▸ **Brief**:
Copy each line below containing "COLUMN".
BEGIN Material provided
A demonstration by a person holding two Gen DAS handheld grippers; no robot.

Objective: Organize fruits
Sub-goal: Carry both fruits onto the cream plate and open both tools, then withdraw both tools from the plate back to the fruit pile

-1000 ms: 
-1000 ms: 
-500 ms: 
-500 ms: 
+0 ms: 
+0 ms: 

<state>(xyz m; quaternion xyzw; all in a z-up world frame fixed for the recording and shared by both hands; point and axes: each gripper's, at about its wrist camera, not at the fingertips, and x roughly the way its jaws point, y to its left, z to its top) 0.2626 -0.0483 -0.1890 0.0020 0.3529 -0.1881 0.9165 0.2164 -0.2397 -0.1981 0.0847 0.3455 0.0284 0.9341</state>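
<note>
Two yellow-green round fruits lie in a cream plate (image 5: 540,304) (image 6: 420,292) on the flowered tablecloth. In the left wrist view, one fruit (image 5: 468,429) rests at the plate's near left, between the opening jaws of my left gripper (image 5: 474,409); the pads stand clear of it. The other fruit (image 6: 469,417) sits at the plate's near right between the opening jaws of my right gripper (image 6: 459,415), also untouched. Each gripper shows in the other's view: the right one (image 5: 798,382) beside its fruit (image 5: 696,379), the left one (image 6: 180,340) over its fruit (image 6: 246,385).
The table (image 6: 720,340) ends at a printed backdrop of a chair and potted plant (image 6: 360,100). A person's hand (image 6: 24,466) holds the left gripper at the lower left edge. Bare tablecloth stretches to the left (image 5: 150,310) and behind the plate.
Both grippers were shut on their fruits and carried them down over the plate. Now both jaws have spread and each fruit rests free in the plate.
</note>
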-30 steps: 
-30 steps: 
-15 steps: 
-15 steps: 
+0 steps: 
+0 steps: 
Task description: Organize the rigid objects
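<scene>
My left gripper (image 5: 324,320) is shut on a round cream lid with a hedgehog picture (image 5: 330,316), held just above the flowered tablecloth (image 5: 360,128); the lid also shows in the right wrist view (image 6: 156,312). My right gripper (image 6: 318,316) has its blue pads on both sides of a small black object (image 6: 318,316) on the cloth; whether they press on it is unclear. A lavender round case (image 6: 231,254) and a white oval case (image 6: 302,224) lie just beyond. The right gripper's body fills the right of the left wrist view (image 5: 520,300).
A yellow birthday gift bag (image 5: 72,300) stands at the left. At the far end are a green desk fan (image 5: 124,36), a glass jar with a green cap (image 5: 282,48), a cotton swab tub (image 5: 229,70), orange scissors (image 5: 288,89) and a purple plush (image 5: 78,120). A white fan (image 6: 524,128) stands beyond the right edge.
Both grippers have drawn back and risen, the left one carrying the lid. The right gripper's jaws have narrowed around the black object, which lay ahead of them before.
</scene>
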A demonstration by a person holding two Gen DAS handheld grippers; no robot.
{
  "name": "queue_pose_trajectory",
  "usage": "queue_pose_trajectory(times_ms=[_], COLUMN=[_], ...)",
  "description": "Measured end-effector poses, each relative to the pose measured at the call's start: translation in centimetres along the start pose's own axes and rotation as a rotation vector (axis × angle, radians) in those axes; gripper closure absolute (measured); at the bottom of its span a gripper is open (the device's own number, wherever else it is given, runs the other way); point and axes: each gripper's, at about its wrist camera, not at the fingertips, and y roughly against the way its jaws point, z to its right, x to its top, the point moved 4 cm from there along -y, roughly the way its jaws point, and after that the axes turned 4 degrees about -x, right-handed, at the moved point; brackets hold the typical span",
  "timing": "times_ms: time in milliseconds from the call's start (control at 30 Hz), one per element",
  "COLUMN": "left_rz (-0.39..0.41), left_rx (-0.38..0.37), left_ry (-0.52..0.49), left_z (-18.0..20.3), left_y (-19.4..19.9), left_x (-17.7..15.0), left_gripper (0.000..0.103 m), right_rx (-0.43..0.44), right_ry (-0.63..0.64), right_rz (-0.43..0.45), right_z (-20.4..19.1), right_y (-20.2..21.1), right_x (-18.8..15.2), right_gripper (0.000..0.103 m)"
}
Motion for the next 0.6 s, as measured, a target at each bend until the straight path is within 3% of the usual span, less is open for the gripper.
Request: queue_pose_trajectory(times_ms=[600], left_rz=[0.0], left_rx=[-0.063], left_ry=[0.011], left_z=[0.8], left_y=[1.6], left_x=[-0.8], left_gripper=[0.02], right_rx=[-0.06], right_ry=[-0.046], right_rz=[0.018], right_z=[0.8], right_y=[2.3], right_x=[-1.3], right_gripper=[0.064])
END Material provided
▸ **Answer for the task**:
  "usage": "queue_pose_trajectory(times_ms=[_], COLUMN=[_], ...)",
  "COLUMN": "left_rz (-0.39..0.41), left_rx (-0.38..0.37), left_ry (-0.52..0.49), left_z (-18.0..20.3), left_y (-19.4..19.9), left_x (-17.7..15.0), left_gripper (0.000..0.103 m), right_rx (-0.43..0.44), right_ry (-0.63..0.64), right_rz (-0.43..0.45), right_z (-20.4..19.1), right_y (-20.2..21.1), right_x (-18.8..15.2), right_gripper (0.000..0.103 m)"

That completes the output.